Once the line with "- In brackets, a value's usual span" is found in the entries below, print it and each following line exactly, stopping after the line with "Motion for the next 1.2"; print nothing else.

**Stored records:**
++++

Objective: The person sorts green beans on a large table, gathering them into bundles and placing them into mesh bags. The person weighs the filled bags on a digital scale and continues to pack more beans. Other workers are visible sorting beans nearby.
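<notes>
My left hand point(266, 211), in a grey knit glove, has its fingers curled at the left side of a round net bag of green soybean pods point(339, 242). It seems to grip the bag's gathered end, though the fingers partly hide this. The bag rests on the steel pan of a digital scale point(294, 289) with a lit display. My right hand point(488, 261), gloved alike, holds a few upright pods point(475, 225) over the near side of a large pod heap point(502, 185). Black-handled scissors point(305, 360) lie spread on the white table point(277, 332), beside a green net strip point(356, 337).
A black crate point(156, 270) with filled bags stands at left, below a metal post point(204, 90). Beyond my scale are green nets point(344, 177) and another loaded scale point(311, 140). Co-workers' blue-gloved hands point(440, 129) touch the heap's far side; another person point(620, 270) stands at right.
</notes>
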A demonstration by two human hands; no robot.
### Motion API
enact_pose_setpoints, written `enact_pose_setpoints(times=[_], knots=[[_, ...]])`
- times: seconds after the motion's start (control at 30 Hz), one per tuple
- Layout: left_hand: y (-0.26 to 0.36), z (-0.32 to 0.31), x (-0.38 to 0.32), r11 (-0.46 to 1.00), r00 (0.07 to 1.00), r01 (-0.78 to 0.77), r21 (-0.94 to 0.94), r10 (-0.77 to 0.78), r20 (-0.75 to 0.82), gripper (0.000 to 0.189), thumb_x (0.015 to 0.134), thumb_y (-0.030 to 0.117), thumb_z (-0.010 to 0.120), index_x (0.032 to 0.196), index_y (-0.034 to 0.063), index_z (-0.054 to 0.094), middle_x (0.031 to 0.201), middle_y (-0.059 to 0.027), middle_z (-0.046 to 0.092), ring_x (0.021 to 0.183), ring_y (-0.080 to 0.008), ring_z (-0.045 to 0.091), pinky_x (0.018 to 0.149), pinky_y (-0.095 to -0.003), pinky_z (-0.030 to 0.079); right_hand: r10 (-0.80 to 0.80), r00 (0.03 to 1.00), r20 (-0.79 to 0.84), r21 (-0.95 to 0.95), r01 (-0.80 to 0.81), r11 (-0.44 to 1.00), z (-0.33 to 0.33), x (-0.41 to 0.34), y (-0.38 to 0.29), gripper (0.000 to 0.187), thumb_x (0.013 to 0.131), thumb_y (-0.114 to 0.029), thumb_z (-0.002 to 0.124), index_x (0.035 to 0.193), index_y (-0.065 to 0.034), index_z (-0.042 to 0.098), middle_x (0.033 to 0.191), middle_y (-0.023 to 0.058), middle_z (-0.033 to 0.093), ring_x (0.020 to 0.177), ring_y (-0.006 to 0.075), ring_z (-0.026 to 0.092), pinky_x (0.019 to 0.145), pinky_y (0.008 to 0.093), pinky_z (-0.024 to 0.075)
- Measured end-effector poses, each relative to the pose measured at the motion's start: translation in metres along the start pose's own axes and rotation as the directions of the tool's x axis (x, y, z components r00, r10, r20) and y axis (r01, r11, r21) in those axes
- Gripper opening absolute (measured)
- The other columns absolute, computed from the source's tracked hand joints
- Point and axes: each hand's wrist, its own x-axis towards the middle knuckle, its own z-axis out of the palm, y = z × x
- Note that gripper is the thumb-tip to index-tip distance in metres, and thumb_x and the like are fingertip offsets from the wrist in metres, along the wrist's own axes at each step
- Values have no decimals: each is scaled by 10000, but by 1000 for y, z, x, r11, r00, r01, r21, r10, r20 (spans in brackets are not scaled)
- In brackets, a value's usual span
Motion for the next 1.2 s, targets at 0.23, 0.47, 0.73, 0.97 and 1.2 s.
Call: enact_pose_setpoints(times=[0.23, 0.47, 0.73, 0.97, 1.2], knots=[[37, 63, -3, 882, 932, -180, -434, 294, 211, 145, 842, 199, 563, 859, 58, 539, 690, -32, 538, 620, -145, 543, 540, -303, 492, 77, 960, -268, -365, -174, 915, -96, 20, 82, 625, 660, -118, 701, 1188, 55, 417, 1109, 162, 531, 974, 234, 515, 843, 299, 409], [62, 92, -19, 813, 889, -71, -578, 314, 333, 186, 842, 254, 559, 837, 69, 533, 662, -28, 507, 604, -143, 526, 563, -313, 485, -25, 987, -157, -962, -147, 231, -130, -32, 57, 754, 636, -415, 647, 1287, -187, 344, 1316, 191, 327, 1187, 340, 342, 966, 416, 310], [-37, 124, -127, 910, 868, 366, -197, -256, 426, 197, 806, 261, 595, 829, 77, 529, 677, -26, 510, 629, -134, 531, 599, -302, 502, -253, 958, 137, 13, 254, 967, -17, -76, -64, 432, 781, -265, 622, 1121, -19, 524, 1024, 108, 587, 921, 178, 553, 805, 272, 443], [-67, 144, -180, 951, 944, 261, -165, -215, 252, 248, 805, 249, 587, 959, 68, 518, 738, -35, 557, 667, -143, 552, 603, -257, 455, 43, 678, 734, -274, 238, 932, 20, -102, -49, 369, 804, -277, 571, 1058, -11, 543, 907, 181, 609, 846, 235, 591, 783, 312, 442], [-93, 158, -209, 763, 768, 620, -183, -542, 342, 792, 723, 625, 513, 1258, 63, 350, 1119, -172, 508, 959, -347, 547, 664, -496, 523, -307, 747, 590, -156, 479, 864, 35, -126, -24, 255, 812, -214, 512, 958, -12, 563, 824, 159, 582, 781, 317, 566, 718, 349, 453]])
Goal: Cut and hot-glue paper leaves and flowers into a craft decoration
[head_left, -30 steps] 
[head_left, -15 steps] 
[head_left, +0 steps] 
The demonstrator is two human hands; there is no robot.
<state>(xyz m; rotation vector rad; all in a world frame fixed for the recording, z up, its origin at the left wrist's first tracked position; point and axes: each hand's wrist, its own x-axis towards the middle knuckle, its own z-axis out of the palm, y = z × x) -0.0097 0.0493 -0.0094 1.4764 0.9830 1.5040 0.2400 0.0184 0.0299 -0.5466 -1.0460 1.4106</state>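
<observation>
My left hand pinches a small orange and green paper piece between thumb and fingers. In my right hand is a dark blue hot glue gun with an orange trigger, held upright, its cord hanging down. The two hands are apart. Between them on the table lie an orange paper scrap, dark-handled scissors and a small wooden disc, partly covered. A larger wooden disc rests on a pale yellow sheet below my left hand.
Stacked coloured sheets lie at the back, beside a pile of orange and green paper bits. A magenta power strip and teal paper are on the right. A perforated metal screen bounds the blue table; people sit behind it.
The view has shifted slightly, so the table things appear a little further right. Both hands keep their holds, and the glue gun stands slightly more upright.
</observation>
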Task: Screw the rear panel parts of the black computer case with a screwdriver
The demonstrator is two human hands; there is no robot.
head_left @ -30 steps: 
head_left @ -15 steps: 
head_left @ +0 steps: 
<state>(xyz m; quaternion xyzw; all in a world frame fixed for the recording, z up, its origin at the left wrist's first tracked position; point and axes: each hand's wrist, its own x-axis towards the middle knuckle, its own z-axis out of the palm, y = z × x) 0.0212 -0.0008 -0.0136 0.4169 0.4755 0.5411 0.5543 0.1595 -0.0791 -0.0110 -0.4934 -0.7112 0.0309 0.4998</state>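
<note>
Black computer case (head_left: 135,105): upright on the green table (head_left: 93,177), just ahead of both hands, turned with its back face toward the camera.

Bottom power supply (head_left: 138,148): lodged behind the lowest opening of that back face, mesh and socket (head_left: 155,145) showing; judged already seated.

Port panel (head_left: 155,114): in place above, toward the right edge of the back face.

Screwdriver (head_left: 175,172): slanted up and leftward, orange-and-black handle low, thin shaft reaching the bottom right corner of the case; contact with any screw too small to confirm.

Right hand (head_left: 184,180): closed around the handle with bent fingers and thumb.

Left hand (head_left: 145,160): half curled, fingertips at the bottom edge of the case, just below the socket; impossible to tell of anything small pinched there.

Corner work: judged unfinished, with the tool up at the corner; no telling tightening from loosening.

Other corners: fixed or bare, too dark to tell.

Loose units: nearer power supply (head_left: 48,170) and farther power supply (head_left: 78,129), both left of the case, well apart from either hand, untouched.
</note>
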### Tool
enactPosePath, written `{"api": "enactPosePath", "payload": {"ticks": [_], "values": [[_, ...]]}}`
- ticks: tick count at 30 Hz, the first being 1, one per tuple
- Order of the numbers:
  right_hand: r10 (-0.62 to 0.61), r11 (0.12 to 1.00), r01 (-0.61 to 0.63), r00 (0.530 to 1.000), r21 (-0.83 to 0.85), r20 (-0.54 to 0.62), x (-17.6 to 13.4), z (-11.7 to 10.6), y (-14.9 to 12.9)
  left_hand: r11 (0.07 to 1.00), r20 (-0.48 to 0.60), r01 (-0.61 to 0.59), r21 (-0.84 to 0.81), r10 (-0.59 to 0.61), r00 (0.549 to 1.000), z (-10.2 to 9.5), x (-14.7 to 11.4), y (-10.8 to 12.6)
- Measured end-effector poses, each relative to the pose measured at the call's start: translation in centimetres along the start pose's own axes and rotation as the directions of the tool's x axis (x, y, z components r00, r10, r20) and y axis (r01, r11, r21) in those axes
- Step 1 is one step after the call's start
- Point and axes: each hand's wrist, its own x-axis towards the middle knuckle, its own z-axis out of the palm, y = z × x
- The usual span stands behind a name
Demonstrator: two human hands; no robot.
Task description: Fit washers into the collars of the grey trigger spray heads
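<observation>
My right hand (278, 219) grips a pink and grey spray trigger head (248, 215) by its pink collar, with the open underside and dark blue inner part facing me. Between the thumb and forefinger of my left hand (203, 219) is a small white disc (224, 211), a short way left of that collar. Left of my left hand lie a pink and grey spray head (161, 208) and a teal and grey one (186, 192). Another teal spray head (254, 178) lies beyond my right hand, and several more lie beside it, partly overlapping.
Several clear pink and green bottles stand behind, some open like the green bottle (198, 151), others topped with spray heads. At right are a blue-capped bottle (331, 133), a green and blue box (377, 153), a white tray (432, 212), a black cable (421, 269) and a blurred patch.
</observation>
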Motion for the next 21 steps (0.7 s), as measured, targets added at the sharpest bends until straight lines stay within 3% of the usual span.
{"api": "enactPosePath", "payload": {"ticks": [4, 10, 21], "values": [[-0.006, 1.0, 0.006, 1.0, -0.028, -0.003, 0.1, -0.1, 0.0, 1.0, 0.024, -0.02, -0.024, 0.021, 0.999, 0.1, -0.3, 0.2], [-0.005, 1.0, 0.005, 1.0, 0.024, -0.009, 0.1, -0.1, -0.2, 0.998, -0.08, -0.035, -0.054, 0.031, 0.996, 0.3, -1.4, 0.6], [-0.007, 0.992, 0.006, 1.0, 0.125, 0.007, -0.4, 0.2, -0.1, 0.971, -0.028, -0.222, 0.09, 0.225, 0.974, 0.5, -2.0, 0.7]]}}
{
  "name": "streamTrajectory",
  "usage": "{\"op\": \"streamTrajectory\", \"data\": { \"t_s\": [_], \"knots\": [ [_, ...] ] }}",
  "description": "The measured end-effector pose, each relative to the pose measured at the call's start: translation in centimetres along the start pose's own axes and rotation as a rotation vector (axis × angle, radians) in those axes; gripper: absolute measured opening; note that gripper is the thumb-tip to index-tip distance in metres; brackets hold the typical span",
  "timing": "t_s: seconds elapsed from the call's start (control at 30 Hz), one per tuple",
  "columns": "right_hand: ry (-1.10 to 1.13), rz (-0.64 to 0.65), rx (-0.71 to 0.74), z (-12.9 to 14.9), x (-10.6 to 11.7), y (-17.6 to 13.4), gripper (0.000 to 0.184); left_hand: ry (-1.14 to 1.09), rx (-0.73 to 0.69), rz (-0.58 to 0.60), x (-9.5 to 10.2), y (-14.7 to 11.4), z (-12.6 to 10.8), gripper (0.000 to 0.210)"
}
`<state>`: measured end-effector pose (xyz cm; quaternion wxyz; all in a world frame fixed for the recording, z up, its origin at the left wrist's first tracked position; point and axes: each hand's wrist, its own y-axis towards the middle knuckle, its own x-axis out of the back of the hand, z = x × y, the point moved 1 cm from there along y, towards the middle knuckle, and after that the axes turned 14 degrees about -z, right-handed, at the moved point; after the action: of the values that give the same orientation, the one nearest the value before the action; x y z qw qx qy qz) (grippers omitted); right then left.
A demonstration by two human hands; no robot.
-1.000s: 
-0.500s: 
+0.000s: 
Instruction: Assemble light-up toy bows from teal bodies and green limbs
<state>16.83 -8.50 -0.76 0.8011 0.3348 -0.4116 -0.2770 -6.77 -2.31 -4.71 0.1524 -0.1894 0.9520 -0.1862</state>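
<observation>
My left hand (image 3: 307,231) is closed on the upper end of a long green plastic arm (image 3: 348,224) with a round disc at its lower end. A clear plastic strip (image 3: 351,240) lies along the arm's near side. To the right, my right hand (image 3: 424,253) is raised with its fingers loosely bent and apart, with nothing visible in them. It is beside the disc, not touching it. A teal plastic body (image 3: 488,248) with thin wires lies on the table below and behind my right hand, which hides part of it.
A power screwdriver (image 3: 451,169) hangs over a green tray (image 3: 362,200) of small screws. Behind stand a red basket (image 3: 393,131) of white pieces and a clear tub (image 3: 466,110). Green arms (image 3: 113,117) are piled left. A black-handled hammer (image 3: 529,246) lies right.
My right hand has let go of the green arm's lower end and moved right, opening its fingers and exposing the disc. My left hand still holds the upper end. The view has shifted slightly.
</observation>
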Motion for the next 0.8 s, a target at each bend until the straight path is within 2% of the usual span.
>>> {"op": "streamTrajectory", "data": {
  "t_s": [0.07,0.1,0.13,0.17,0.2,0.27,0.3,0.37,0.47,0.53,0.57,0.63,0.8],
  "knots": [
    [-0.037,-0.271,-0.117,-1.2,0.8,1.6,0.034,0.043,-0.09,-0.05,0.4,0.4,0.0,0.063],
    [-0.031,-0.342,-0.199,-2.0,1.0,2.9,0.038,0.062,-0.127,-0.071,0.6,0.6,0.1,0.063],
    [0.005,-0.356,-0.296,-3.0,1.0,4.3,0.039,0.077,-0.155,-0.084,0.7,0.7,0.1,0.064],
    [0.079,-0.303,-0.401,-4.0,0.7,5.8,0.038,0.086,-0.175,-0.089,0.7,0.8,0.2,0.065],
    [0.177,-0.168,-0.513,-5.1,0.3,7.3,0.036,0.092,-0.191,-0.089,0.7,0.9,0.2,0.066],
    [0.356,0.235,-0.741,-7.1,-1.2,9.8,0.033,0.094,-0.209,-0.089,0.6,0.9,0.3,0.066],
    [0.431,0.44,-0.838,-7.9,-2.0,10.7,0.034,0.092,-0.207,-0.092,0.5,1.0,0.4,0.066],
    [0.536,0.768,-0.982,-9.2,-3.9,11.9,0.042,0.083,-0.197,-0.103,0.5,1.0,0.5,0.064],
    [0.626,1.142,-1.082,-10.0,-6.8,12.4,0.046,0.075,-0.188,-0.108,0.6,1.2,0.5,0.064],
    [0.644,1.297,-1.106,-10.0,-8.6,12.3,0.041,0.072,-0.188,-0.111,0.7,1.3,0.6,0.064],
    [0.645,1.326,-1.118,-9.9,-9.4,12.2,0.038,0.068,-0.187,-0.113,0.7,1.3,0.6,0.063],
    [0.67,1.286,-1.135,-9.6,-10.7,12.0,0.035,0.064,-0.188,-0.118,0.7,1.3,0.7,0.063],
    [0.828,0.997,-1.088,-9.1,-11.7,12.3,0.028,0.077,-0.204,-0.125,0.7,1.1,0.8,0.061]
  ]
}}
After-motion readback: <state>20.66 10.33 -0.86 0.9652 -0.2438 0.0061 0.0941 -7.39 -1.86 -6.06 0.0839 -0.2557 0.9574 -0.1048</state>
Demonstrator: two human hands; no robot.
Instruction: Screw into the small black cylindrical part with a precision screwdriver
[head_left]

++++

**Exercise output:**
- In brackets, a value's usual span
Motion for the next 1.2 s, targets at 0.23, 0.47, 0.73, 0.97 and 1.2 s.

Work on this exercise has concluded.